To discover the answer, we have to calmly observe our own stream of consciousness and see its compulsive patterns. That’s what happens in the early stages of contemplation, which does not yet feel like prayer. We wait in silence. In silence all our usual patterns assault us. Our patterns of control, addiction, negativity, tension, anger, and fear assert themselves. When Jesus is “driven” by the Spirit into the wilderness, the first things that show up are “wild beasts” (Mark 1:13). Contemplation is not first of all consoling, which is why so many give up. Yes, the truth will set you free, but first it will make you miserable.
Most teachers insist on at least twenty minutes for a full contemplative “sit,” because you can assume that the first half (or more) of any contemplative prayer time is just letting go of those thoughts, judgments, fears, negations, and emotions that want to impose themselves on you. You have to become the watcher, where you step back from those things and observe them without judgment. You separate from them and you watch them “over there” until you realize that feeling is not me. I’m over here watching that over there, which means it isn’t me.
Thomas Keating teaches a beautifully simple exercise to use in contemplation. Imagine yourself sitting on the bank of a river. Observe each of your thoughts coming along as if they’re saying, “Think me, think me.” Watch your feelings come by saying, “Feel me, feel me.” Acknowledge that you’re having the feeling; acknowledge that you’re having the thought. Don’t hate it, don’t judge it, don’t critique it, don’t, in any way, move against it. Simply name it: “resentment toward so and so,” “a thought about such and such.” Admit that you’re having it, then place it on a boat and let it go down the river. The river is your stream of consciousness.
In the early stages of beginning a contemplative practice (and for the first few minutes of each new contemplative experience), you’re simply observing your repetitive thoughts. The small, ego self can’t do this because it’s rather totally identified with its own thoughts and illusions, which are all the ego has. In fact, the ego is a passing game. That’s why it’s called the false self. It’s finally not real.

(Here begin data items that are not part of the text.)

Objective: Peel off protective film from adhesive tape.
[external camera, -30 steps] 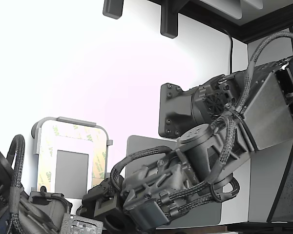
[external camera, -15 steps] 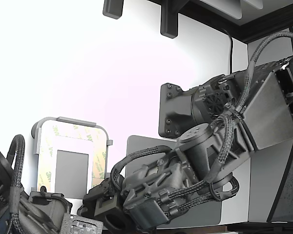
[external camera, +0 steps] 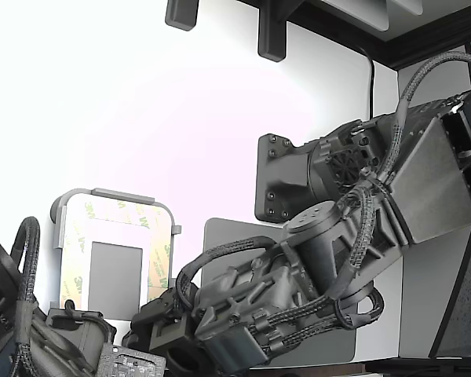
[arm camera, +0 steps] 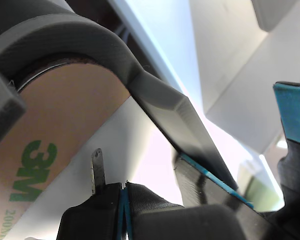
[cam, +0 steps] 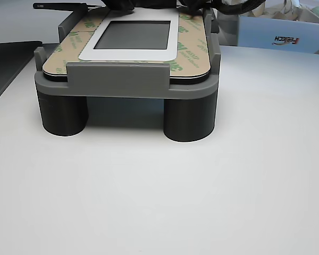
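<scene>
Readable markings:

- "3M", green, repeated along the protective film (cam: pixel 190 56) bordering the tray top in the other view; the smaller green print beside each logo is not legible.
- "3M", large green, on the tan protective film (arm camera: pixel 55 150) in the wrist view, with a partial line beneath starting "200M", cut off at the frame edge.
- "3M", faint green, on the film strips (external camera: pixel 162 263) in the exterior view.
- "FEI" followed by unclear letters, dark with a red mark, on the pale box (cam: pixel 279 38) at the far right in the other view.

Dark grey arm (external camera: pixel 337 236) w/ braided black cables, blue-padded jaws.
</scene>
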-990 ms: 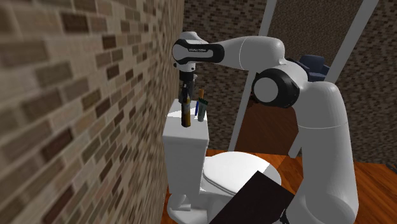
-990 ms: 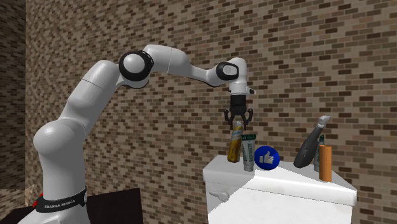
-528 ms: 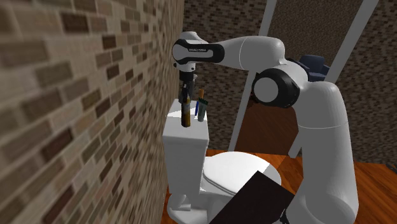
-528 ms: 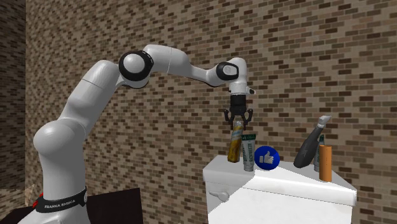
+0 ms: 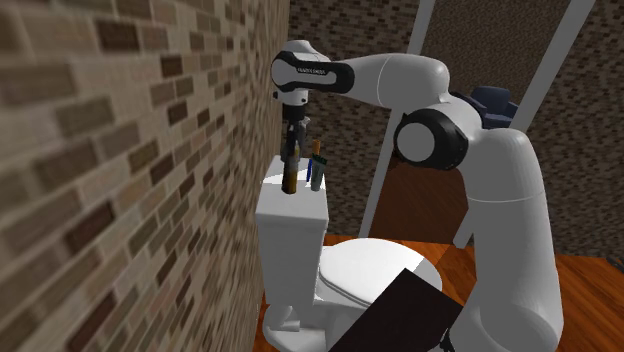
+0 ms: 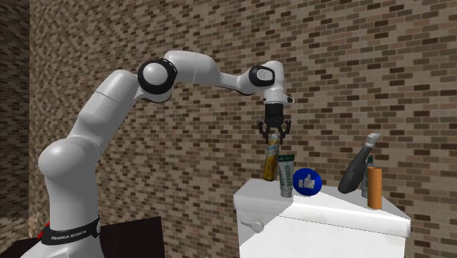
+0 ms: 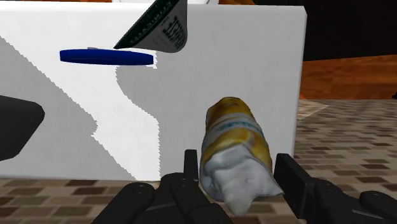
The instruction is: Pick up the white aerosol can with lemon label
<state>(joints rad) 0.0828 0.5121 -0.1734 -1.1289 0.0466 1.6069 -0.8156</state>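
Brick wall (image 6: 366, 73), white toilet tank (image 6: 337, 207), pincer (image 6: 273, 135) clasping yellow-labelled aerosol can (image 6: 271, 165)

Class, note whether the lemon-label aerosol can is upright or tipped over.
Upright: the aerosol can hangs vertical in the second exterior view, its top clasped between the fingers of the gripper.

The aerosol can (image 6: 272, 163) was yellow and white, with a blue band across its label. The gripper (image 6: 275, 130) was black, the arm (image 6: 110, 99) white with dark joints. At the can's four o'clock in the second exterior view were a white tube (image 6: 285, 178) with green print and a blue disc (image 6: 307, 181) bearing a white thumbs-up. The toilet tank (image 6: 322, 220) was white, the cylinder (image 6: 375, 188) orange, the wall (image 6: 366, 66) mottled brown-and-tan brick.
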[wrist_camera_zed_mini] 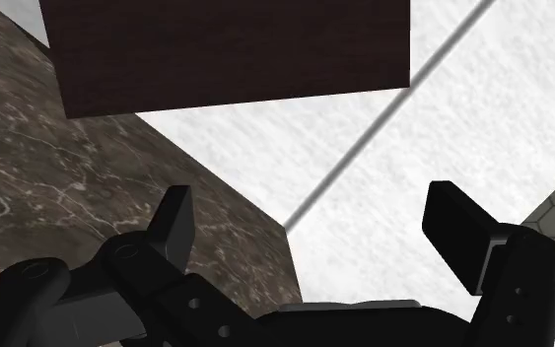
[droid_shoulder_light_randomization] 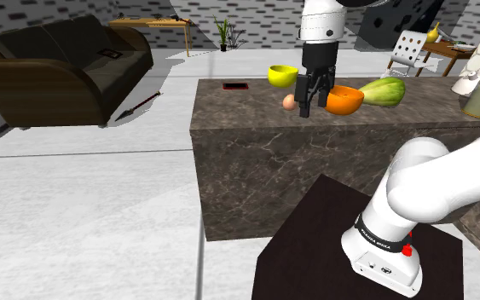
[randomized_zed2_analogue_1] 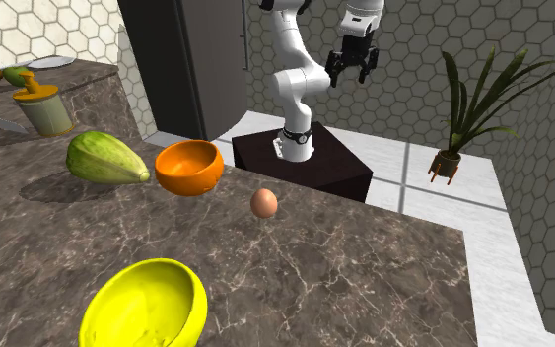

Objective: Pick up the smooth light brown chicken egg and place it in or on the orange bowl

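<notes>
We found the egg (randomized_zed2_analogue_1: 264,203) at the second exterior view's centre, well down-left of our spread, empty gripper (randomized_zed2_analogue_1: 352,71); the orange bowl (randomized_zed2_analogue_1: 189,168) sat further left.

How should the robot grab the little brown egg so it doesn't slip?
Grip the egg across its middle, coming straight down from above. It is smooth and rounded and sits alone on the counter, apart from the orange bowl, so the open gripper can probably lower one finger on each side.
</notes>
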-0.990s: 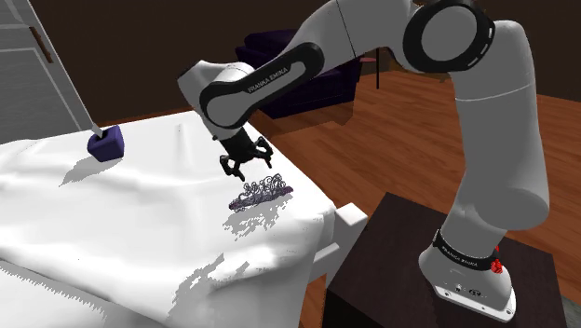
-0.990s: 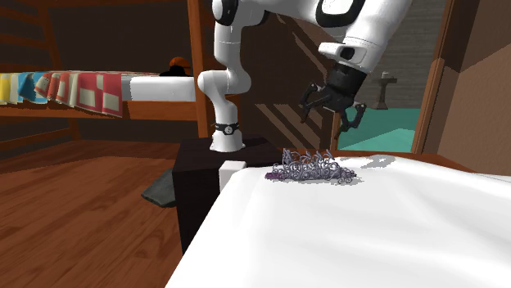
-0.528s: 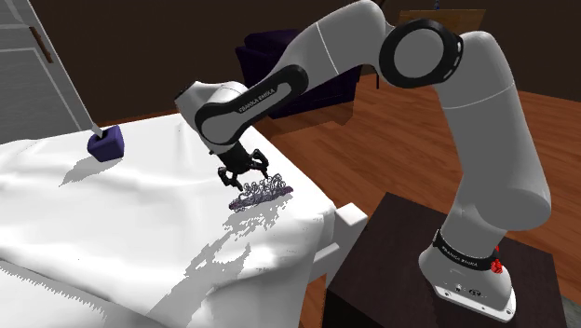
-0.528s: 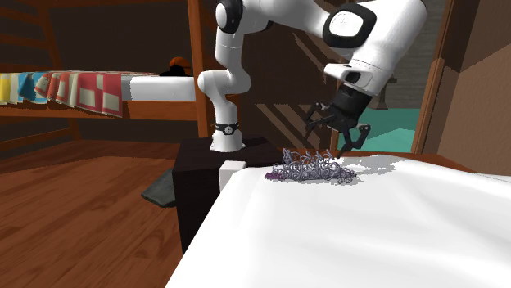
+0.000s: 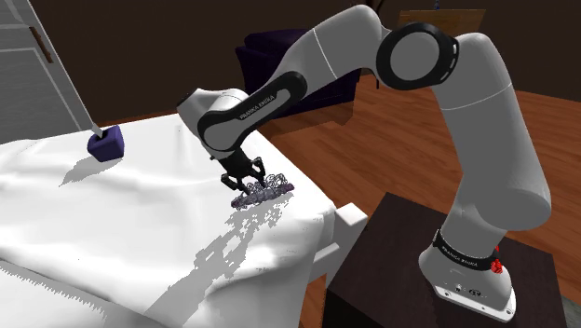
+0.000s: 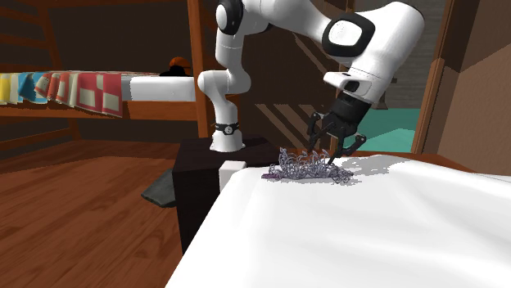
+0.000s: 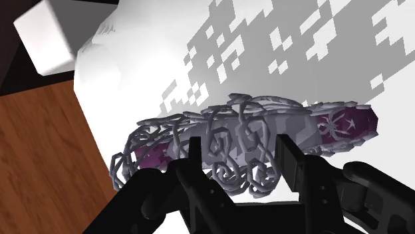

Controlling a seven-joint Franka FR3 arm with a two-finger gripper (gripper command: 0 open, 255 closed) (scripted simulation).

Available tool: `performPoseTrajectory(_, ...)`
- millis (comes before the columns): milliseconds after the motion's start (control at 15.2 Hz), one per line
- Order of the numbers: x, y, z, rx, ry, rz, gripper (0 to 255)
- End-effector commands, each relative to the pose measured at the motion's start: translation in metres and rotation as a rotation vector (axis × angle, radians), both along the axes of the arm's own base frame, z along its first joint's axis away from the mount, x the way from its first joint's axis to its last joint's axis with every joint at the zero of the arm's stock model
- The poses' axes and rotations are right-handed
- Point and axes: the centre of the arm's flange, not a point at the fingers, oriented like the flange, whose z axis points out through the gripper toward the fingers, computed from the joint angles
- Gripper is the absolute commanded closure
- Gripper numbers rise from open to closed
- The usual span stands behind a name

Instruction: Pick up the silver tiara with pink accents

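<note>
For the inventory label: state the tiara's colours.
The tiara is silver-grey scrollwork with purple-magenta patches; the wrist view shows it best.

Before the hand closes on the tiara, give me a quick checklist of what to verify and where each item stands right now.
1. Hand down at the tiara: ok. The hand sits low on the tiara.
2. Fingers open: ok. In the wrist view the fingers stand apart.
3. Tiara between the fingers: ok. Its scrollwork lies in the gap.
4. Fingertips deep enough for a firm grip: cannot tell. The scrollwork hides the tips.
5. Tiara resting steadily: ok. It lies on the white sheet, though near the sheet's edge.
6. Nothing crowding the grasp: ok. The purple block is far off across the sheet.
</note>
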Motion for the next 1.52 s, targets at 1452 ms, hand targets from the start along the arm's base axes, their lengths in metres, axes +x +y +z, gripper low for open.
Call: performPoseTrajectory(1452, 0.000, 0.000, 0.078, -0.001, 0.004, -0.001, 255)
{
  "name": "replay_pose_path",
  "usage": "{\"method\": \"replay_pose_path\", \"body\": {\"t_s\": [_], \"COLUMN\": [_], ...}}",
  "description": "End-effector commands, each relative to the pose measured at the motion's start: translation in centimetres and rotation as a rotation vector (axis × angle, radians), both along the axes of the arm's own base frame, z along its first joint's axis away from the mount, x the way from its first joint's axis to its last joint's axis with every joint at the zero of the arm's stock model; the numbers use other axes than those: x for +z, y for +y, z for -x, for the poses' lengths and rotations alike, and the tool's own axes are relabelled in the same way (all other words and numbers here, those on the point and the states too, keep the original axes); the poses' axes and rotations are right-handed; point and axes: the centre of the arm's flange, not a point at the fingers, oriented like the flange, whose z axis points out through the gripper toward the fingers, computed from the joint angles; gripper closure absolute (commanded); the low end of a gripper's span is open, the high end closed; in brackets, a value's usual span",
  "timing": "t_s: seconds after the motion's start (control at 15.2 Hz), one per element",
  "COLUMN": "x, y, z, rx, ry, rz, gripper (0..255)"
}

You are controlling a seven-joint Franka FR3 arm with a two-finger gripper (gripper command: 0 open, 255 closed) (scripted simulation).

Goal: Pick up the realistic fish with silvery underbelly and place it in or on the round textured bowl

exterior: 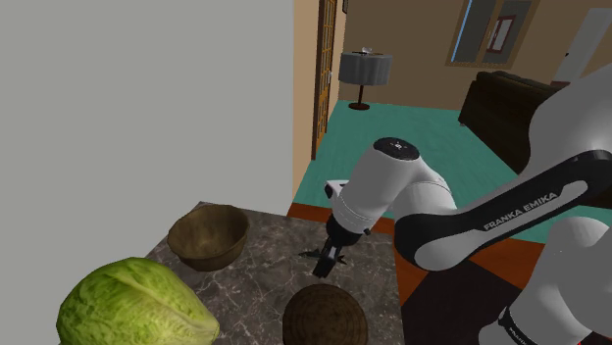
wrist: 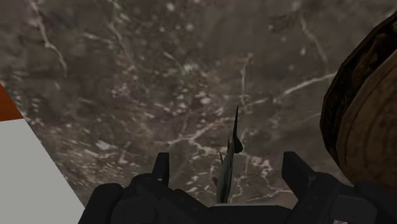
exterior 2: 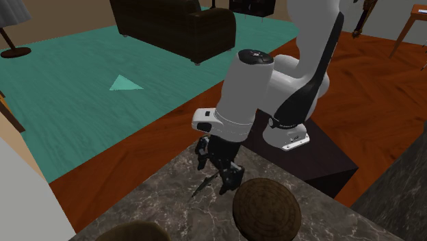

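A thin dark fish (wrist: 234, 137) with a pale silvery edge shows edge-on over the marble tabletop (wrist: 127, 76), its tail pointing away from my hand. My gripper (wrist: 229, 162) is open: its two black fingers stand on either side of the fish and neither touches it. From the second exterior view the fish (exterior 2: 202, 185) lies just beside the lowered gripper (exterior 2: 222, 181). The round textured bowl (exterior 2: 267, 209), dark brown and woven-looking, sits close to the gripper and appears in the shoulder view (exterior: 326, 314) at the bottom edge. There the gripper (exterior: 327, 265) points down at the table.
A second, smooth olive-brown bowl (exterior: 208, 235) stands at the shoulder view's left. A large green cabbage (exterior: 132, 304) sits at the lower left. A grey wall (exterior: 147, 98) rises behind the table. The table edge (exterior 2: 164, 168) drops to a red-brown floor.
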Motion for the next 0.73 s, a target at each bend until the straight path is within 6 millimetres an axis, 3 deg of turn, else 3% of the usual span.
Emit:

Most people live out of their false self, so “they think they are their thinking.” They don’t have a clue who they are apart from their thoughts. What you are doing in contemplation is moving to a level beneath your thoughts: the level of pure and naked being. This is the level of pure consciousness. This is not consciousness of anything in particular; it’s simply naked awareness.
You may be wondering what’s the point of such contemplation. The point is that if God wants to get at you–and my assumption is that God always does–if God wants to get through your barriers and blockages, God has the best chance of doing so through contemplative practice, quite simply because you and your limited mind are finally out of the way!
God bless you!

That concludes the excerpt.